Work instruction:
Retype the data in its entirety, with no word changed.

### Recorded data

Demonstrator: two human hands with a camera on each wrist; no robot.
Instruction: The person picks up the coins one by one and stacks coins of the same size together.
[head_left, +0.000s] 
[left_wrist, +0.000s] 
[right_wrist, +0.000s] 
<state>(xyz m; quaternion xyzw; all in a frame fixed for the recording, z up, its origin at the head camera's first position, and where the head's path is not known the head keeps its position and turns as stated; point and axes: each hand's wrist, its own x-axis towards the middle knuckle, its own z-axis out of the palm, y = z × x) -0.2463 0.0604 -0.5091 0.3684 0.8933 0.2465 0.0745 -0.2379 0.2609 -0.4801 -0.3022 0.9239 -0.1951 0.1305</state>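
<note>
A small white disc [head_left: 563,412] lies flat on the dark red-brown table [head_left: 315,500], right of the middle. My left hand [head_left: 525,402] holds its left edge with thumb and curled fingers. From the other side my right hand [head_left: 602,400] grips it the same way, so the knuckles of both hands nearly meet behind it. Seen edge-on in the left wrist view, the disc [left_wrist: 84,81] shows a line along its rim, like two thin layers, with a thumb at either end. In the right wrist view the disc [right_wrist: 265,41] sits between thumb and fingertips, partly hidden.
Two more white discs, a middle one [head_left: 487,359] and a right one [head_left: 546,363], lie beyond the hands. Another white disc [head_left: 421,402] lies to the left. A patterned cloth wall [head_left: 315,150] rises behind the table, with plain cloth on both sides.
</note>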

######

Exercise solution:
Demonstrator: two human hands with a camera on each wrist; no robot.
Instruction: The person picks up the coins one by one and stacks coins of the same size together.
[head_left, +0.000s] 
[left_wrist, +0.000s] 
[right_wrist, +0.000s] 
<state>(xyz m; quaternion xyzw; all in a frame fixed for the recording, z up, its origin at the head camera's first position, and where the head's path is not known the head keeps its position and turns as stated; point and axes: each hand's wrist, its own x-axis towards the middle knuckle, its own z-axis out of the palm, y = z × x) -0.2463 0.0604 -0.5091 0.3684 0.8933 0.2465 0.0745 -0.2379 0.2609 -0.4801 -0.3022 0.9239 -0.1951 0.1305</state>
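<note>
A small white disc [head_left: 563,412] lies flat on the dark red-brown table [head_left: 315,500], right of the middle. My left hand [head_left: 525,402] holds its left edge with thumb and curled fingers. From the other side my right hand [head_left: 602,400] grips it the same way, so the knuckles of both hands nearly meet behind it. Seen edge-on in the left wrist view, the disc [left_wrist: 84,81] shows a line along its rim, like two thin layers, with a thumb at either end. In the right wrist view the disc [right_wrist: 265,41] sits between thumb and fingertips, partly hidden.
Two more white discs, a middle one [head_left: 487,359] and a right one [head_left: 546,363], lie beyond the hands. Another white disc [head_left: 421,402] lies to the left. A patterned cloth wall [head_left: 315,150] rises behind the table, with plain cloth on both sides.
</note>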

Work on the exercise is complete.